A Turkish official said on Friday that investigators are looking into the possibility that the remains of missing Saudi journalist Jamal Khashoggi may have been taken to a forest in the outskirts of Istanbul or to another city — if and after he was killed inside the Saudi Consulate in Istanbul earlier this month.
The official told The Associated Press that police have established that two vehicles belonging to the consulate, left the building on October 2 — the day Khashoggi had walked into the consulate and vanished.

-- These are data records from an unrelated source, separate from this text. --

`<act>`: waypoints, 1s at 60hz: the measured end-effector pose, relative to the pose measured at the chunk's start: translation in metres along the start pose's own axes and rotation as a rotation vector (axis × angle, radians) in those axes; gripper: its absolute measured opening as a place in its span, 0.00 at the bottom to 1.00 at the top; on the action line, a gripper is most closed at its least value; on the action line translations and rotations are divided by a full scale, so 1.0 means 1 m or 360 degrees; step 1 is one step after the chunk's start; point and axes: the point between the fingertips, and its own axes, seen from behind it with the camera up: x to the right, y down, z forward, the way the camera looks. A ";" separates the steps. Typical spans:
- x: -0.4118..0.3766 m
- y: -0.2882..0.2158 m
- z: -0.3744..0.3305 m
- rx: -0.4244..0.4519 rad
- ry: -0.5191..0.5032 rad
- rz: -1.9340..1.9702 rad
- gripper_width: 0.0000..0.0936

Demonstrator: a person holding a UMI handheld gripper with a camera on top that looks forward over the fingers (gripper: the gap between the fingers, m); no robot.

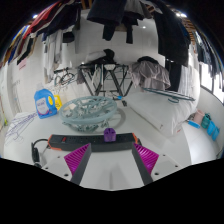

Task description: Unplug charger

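Pink pads (80, 157) sit closest to the lens, one on each finger, with a wide gap between them. Gripper (108, 160) is released, nothing held.

Just ahead of the fingertips, roughly centred on the gap: a flat grey power strip (75, 142) lying across the white table (170, 135). A small purple block, the charger (108, 133), stands up from the strip's top, slightly on the right-finger side of centre. A black cable (38, 153) runs off the strip's end on the left-finger side and curls back toward the gripper.

Beyond the strip: a clear glass bowl (88, 110). Further out on the left-finger side, a blue-and-yellow container (44, 99). Far out on the right-finger side, a blue object (208, 126) near the table edge; can't tell what it is. Background is a drying rack with dark clothes, not relevant.

Step in hand, my read: approach and grasp, not yet started. Charger is near but not between the fingers.

To do it well:
- Nudge toward the right-finger side so the purple block centres in the gap.
- Advance low over the strip, and clamp the charger body, not the strip.
- Pull straight up along the prong axis, no twisting.
- Strip looks light and unanchored, so it may lift with the charger. Short firm pull, watch for it.
- Keep clear of the bowl behind.
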 end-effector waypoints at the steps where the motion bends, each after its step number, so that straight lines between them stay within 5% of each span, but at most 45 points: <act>1: -0.001 -0.001 0.005 0.0004 -0.0004 0.0002 0.91; 31: -0.004 -0.021 0.125 0.0008 -0.0051 -0.0028 0.91; 39: -0.007 -0.019 0.129 0.0021 -0.0068 -0.0062 0.66; 42: -0.012 -0.019 0.129 0.0015 -0.0102 -0.0096 0.30; 50: -0.012 -0.026 0.125 0.0021 -0.0116 -0.0087 0.19; 55: 0.004 -0.089 0.097 0.0298 -0.0015 -0.0154 0.16; 60: 0.016 -0.124 0.071 0.0307 -0.0039 -0.0044 0.16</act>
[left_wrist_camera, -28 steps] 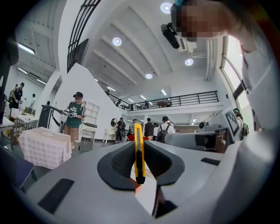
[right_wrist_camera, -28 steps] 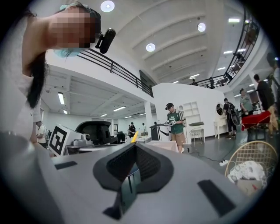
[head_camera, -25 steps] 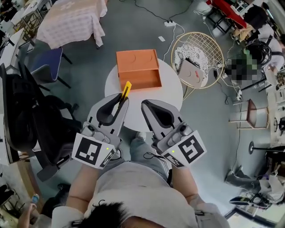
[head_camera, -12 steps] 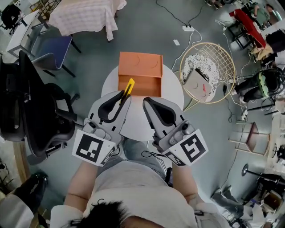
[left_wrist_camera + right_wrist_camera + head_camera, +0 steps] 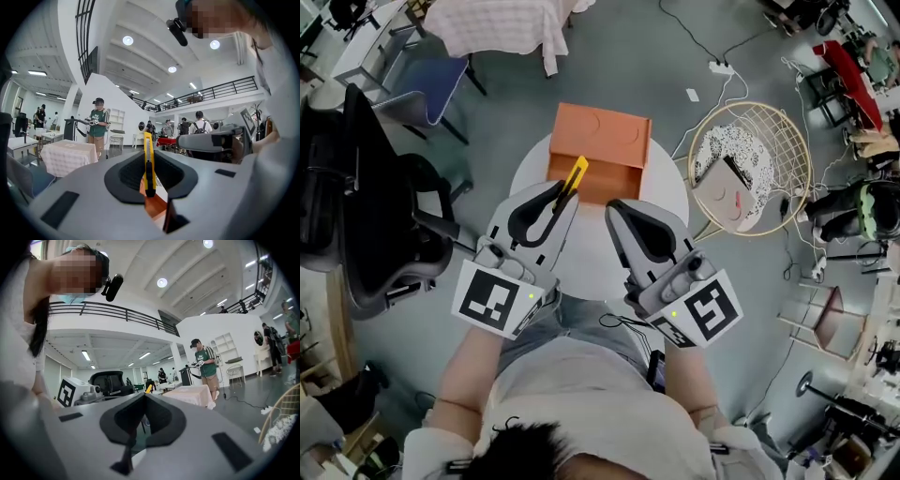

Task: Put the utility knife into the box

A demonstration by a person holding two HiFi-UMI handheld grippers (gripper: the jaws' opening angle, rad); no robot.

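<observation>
The open orange box (image 5: pixel 602 141) stands at the far side of a small round white table (image 5: pixel 591 246). My left gripper (image 5: pixel 560 194) is shut on the yellow utility knife (image 5: pixel 574 176), whose tip pokes forward over the box's near left part. In the left gripper view the knife (image 5: pixel 148 164) stands on edge between the jaws, with the orange box (image 5: pixel 152 207) below. My right gripper (image 5: pixel 615 208) hovers beside it over the table, shut with nothing in it. In the right gripper view the right gripper (image 5: pixel 143 398) shows the knife tip (image 5: pixel 148 388) beyond.
A black office chair (image 5: pixel 356 187) stands left of the table. A round wicker seat (image 5: pixel 750 169) with a cushion is at the right. A blue chair (image 5: pixel 441 89) and a cloth-covered table (image 5: pixel 506 23) are behind, and a power strip (image 5: pixel 722 67) with cables lies on the floor.
The head view has drifted, so the box and table sit a little right of before. Both grippers keep their places over the table, the left still holding the knife by the box.
</observation>
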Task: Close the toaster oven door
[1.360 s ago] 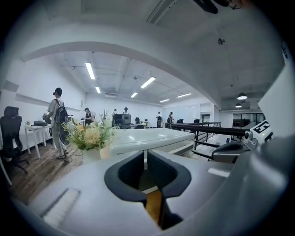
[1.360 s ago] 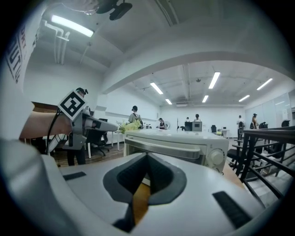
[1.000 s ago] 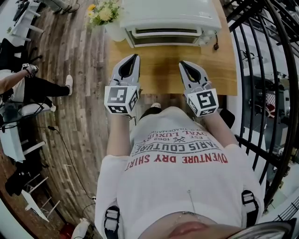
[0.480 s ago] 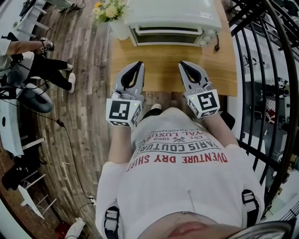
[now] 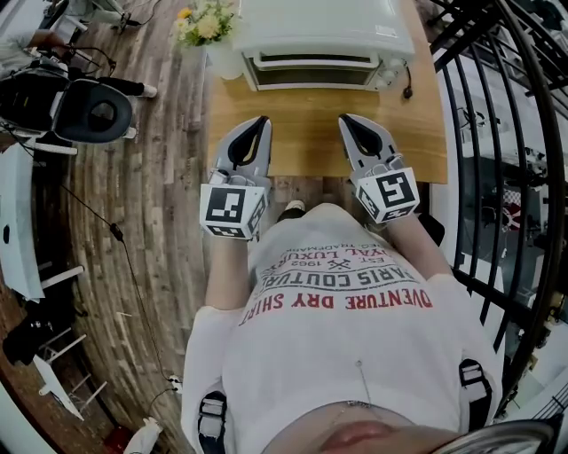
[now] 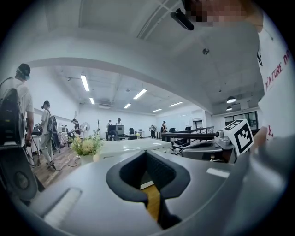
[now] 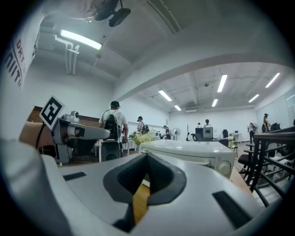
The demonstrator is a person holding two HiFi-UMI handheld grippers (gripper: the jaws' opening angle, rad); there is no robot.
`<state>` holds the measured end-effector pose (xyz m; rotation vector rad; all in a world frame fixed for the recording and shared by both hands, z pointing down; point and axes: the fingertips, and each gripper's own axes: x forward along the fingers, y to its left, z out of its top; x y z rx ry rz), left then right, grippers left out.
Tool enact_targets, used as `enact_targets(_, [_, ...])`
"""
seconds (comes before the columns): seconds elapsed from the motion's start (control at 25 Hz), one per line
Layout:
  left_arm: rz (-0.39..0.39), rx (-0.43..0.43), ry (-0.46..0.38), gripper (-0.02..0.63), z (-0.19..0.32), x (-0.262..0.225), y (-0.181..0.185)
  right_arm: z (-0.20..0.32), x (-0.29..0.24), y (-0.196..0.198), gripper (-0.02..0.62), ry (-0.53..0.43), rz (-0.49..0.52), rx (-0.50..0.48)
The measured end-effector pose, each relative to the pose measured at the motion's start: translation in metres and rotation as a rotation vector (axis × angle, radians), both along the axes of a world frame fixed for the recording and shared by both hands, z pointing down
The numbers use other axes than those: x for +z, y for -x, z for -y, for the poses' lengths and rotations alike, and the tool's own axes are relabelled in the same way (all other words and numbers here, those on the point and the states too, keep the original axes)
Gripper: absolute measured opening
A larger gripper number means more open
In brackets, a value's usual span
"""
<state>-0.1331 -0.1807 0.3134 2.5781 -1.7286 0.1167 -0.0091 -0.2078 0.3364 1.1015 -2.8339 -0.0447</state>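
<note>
Looking down at a wood-plank floor (image 5: 160, 222) filling the whole left side and a black railing (image 5: 506, 133) curving down the right. Facing a wooden table (image 5: 311, 133) out in front, light top, mostly bare. Spotting the toaster oven (image 5: 324, 31) parked at the table's far edge, white, front turned this way, door sitting upright and flush with the front, so looking closed already. Catching that same toaster oven (image 6: 133, 146) straight past the jaws in the left gripper view, and again in the right gripper view, with nothing touching it. Holding the left gripper (image 5: 258, 121) over the near half of the table, off to the left, well short of the oven, jaws pressed together at the tips and pinching nothing, only tabletop showing through the gap behind them. Holding the right gripper (image 5: 346, 120) level with it on the right side, jaws likewise squeezed together and empty, also well apart from the oven. Noticing a marker cube (image 5: 232, 206) at the back of each gripper, near a white shirt (image 5: 346, 355). Seeing a bunch of flowers (image 5: 202, 22) just left of the oven at the far corner. Picking out a small round knob (image 7: 224, 167) on the oven's right end.
</note>
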Motion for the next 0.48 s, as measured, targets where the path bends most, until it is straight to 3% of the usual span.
enact_targets(0.48, [-0.019,-0.013,0.018,0.012,0.0029,0.0024,0.0005,-0.0020,-0.0008,-0.0037,0.005,-0.018,-0.025,0.008])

One of the vehicles travelled to the nearby Belgrade Forest while the other travelled to the city of Yalova, across the Sea of Marmara from Istanbul, the official said, speaking on condition of anonymity due to the secrecy of the ongoing investigation.

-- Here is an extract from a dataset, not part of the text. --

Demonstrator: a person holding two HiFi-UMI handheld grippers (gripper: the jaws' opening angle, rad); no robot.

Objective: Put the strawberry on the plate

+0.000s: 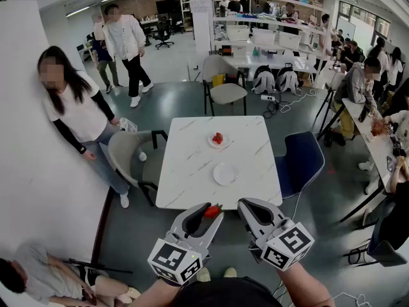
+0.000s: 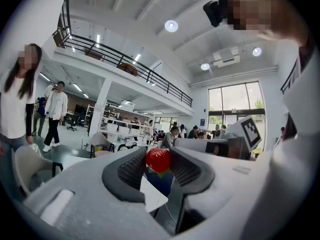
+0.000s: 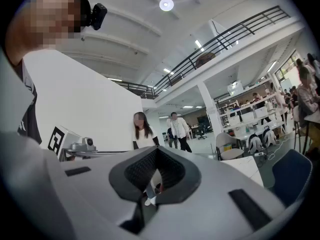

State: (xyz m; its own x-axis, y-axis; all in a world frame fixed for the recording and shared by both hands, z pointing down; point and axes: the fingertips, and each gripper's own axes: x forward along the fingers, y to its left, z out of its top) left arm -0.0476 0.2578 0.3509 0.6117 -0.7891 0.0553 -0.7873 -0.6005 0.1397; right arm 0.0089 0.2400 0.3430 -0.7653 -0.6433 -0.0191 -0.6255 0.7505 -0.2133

It was not immediately clear if police had already searched the areas.
Turkish reports say Khashoggi was brutally murdered and dismembered inside the consulate by members of an assassination squad with ties to Saudi Crown Prince Mohammed bin Salman.
The Saudis have dismissed those reports as baseless but have yet to explain what happened to Khashoggi, a columnist for The Washington Post who wrote critically of Prince Mohammed’s rise to power.
President Donald Trump, who first came out hard on the Saudis over the disappearance but had since has backed off, said Thursday that it “certainly looks” as though Khashoggi is dead, and that the consequences for the Saudis “will have to be very severe” if they are found to have killed him.